§ **What this task involves**
Please reproduce the full set of data below exactly.

==*==

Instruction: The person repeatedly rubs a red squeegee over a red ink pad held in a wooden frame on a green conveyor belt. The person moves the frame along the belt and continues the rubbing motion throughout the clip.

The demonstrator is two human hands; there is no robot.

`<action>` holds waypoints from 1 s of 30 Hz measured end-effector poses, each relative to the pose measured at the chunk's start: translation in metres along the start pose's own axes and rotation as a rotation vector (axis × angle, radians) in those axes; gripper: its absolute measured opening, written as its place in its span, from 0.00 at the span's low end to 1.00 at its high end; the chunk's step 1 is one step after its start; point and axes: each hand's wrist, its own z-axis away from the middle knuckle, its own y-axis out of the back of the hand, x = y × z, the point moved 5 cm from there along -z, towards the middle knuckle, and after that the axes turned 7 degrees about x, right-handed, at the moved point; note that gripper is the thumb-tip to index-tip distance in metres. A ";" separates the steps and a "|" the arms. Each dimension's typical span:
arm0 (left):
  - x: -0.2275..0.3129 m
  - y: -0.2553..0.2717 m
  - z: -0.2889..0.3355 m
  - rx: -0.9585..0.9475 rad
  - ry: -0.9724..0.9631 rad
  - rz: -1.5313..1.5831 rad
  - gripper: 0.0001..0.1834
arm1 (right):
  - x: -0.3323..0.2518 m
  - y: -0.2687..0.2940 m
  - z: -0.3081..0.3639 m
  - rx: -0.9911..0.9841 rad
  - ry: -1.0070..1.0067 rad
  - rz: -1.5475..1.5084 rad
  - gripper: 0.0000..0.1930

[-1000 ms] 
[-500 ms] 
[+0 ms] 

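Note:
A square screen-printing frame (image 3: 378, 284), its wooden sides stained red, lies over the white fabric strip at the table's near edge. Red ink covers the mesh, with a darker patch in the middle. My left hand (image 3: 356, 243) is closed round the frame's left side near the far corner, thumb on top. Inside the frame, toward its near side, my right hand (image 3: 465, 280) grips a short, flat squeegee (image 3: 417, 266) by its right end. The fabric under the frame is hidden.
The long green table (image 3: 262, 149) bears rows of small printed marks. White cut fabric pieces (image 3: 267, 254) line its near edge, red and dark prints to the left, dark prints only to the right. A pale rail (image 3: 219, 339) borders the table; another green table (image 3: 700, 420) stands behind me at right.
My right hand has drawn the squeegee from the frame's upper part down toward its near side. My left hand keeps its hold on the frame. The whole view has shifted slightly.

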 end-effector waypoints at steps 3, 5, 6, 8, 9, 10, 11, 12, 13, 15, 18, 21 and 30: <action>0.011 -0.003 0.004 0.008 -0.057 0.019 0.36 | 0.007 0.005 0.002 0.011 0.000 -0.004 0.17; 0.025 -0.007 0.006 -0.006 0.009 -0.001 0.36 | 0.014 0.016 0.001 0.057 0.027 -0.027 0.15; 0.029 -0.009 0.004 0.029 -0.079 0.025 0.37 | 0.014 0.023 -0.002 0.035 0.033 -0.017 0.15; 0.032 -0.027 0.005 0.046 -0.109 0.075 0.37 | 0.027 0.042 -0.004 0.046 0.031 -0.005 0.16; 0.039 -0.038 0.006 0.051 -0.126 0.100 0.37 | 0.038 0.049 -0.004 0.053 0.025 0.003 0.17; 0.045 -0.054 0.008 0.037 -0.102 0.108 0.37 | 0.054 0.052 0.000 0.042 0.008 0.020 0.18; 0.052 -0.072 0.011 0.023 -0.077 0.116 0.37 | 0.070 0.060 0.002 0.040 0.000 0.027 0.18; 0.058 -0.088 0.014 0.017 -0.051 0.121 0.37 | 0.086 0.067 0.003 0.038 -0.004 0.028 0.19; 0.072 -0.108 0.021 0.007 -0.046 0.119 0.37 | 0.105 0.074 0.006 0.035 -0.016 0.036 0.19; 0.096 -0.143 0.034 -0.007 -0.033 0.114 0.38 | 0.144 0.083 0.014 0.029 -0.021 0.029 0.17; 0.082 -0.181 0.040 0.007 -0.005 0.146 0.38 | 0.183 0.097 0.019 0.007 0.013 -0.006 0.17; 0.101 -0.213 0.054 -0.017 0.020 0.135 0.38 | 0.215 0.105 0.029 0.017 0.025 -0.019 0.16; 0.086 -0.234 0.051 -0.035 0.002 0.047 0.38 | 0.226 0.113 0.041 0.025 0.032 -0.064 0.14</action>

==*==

§ **Your response**
Instruction: The person repeatedly rubs a red squeegee over a red ink pad held in a wooden frame on a green conveyor belt. The person moves the frame along the belt and continues the rubbing motion throughout the clip.

The demonstrator is two human hands; there is no robot.

`<action>` holds waypoints from 1 s of 30 Hz measured end-effector poses, each relative to the pose measured at the chunk's start: translation in metres along the start pose's own axes and rotation as a rotation vector (axis × angle, radians) in those axes; gripper: its absolute measured opening, written as its place in its span, from 0.00 at the span's low end to 1.00 at its high end; the chunk's step 1 is one step after its start; point and axes: each hand's wrist, its own z-axis away from the middle knuckle, its own y-axis out of the back of the hand, x = y × z, the point moved 5 cm from there along -z, towards the middle knuckle, and after that the axes turned 7 degrees about x, right-handed, at the moved point; note that gripper is the thumb-tip to index-tip distance in metres. A ";" separates the steps and a "|" the arms. Each dimension's typical span:
arm0 (left):
  - x: -0.2275..0.3129 m
  - y: -0.2553..0.2717 m
  - z: -0.2889..0.3355 m
  - rx: -0.9585..0.9475 rad
  - ry: -0.9724..0.9631 rad
  - rz: -1.5313..1.5831 rad
  - gripper: 0.0001..0.1834
arm1 (right):
  - x: -0.3323..0.2518 m
  - y: -0.2687..0.2940 m
  - z: -0.3081..0.3639 m
  - rx: -0.9911..0.9841 rad
  - ry: -1.0070..1.0067 rad
  - rz: -1.5475..1.5084 rad
  - gripper: 0.0000..0.1930

[-1000 ms] 
[-500 ms] 
[+0 ms] 

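Note:
A square screen-printing frame (image 3: 378, 284), its wooden sides stained red, lies over the white fabric strip at the table's near edge. Red ink covers the mesh, with a darker patch in the middle. My left hand (image 3: 356, 243) is closed round the frame's left side near the far corner, thumb on top. Inside the frame, toward its near side, my right hand (image 3: 465, 280) grips a short, flat squeegee (image 3: 417, 266) by its right end. The fabric under the frame is hidden.
The long green table (image 3: 262, 149) bears rows of small printed marks. White cut fabric pieces (image 3: 267, 254) line its near edge, red and dark prints to the left, dark prints only to the right. A pale rail (image 3: 219, 339) borders the table; another green table (image 3: 700, 420) stands behind me at right.
My right hand has drawn the squeegee from the frame's upper part down toward its near side. My left hand keeps its hold on the frame. The whole view has shifted slightly.
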
 end-effector waypoints at steps 3, 5, 6, 8, 9, 10, 11, 12, 13, 15, 18, 21 and 30: <action>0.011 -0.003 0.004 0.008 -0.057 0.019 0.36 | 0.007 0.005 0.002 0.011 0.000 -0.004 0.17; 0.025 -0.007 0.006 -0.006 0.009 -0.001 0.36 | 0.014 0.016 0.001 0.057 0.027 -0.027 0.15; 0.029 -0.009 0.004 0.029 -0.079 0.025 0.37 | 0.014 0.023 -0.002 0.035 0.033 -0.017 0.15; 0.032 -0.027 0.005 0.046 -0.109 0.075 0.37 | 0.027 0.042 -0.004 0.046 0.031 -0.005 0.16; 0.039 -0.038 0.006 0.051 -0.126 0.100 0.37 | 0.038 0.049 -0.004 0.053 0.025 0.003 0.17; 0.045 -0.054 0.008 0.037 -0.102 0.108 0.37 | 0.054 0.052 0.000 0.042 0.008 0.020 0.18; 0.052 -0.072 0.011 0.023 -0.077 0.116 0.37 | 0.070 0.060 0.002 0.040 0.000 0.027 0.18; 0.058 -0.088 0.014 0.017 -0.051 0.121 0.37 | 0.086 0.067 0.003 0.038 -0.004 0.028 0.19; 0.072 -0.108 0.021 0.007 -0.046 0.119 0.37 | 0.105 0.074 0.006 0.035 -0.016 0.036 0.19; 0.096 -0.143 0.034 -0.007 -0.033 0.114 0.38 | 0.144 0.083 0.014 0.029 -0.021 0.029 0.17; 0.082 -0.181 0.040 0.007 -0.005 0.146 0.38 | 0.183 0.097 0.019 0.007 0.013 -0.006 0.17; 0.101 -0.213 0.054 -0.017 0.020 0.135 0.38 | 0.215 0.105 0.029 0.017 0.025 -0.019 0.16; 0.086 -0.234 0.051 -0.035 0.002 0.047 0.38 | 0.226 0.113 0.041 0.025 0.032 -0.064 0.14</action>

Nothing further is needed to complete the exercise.